Gli oli essenziali, conosciuti anche come oli profumati, sono liquidi oleosi aromatici estratti da parti diverse delle piante: cortecce, frutti, fiori, foglie, gemme e semi. Sono usati prevalentemente per l'aromaterapia, una pratica olistica che permette di ristabilire l’equilibrio energetico attraverso l’uso di essenze aromatiche.
Negli ultimi decenni gli oli essenziali sono sempre più richiesti grazie all'espansione sul mercato dei diffusori ambientali, strumenti che permettono di sprigionare gli aromi nell’aria in modo veloce e automatico.
È possibile utilizzare gli oli essenziali anche durante massaggi e bagni, avendo cura di diluirli in un olio base, come quello di mandorle.
Proprietà degli oli essenziali (focus: olio essenziale Palo Santo)
Conoscere le proprietà degli oli essenziali ci aiuta a scegliere quelli più adatti a noi. Ogni olio essenziale, infatti, ha caratteristiche specifiche. L'olio essenziale di lavanda, ad esempio, viene consigliato principalmente per le sue proprietà calmanti, quello di eucalipto come decongestionante e così via. Tra gli oli essenziali più apprezzati e pregiati ci sono anche quelli di Palo Santo.
L'olio essenziale di Palo Santo ha numerose proprietà lenitive e antinfiammatorie e viene consigliato sia come olio da massaggio sia per l'aromaterapia. La sua profumazione dona sollievo immediato e rilassamento interiore.
Estrazione oli essenziali | Quali sono le tecniche più conosciute?
Il metodo principale per l'estrazione di oli essenziali è la distillazione in corrente di vapore (che spiegheremo più avanti). Altre tecniche comuni sono:
- Estrazione oli essenziali a freddo (definita anche spremitura o pressione a freddo): è il metodo utilizzato per estrarre gli oli essenziali dagli agrumi.
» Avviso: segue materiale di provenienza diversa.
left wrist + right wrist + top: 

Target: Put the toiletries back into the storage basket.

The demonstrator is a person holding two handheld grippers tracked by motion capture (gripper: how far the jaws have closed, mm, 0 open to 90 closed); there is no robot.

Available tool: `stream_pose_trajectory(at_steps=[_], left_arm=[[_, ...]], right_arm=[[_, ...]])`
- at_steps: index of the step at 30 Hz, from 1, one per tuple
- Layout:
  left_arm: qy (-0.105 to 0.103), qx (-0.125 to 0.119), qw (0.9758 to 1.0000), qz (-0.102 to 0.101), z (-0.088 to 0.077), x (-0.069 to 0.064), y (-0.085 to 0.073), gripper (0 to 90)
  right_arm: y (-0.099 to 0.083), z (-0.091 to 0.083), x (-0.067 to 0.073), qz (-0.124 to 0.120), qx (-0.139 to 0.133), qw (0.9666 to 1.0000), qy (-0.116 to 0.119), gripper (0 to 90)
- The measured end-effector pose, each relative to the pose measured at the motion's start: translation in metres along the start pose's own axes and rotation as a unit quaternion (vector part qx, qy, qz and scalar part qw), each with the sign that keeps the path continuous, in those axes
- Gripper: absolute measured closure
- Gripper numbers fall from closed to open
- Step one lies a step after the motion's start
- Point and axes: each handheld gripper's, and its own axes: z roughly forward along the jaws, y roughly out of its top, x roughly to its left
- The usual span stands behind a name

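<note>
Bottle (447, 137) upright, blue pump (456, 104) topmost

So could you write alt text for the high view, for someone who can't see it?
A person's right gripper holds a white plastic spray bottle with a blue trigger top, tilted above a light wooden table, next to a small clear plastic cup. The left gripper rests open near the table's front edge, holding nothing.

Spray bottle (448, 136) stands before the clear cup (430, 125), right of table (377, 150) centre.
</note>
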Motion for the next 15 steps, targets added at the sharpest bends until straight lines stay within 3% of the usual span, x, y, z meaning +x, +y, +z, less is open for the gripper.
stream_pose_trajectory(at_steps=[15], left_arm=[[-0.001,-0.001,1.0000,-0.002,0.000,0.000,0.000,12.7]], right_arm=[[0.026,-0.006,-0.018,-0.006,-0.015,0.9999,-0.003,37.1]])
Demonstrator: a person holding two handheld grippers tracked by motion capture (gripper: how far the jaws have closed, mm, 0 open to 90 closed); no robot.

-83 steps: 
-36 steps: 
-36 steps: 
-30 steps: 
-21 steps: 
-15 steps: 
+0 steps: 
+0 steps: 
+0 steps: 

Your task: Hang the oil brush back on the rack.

Tramite pressione meccanica si spremono gli oli essenziali dalla scorza o dalla buccia.
- Estrazione olio essenziale con solvente (non tossico) absolue, un sistema in cui il vegetale viene trattato con un solvente che si unisce alle fibre della pianta e dà origine ad una pasta detta concrete, la quale, in un secondo momento, viene distillata per separare il solvente dall'olio essenziale.
Esistono altri metodi di estrazione oli essenziali (come l'estrazione con alcool) che, tuttavia, non danno come risultato un olio essenziale puro. Nell'estrazione con alcool, ad esempio, le particelle alcooliche restano comunque nella soluzione ottenuta.
Metodi estrazione degli oli essenziali di Palo Santo
Per estrarre l'olio essenziale di Palo Santo si usa la distillazione in corrente di vapore, tecnica che permette di ottenere un olio essenziale puro.
Noi di Herborea estraiamo l’olio di Palo Santo sia dal legno sia dal frutto di Bursera graveolens con metodi che abbiamo affinato nel corso degli anni.
Come estrarre l'olio essenziale dal legno di Palo Santo
1. Preparazione del legno - Il legno raccolto nel bosco secco dai nostri collaboratori in Ecuador o acquistato da aziende peruviane che lavorano in modo ecosostenibile, viene tagliato in strisce sottili, affinché la superficie di contatto tra il solvente (vapore) e la materia prima sia maggiore.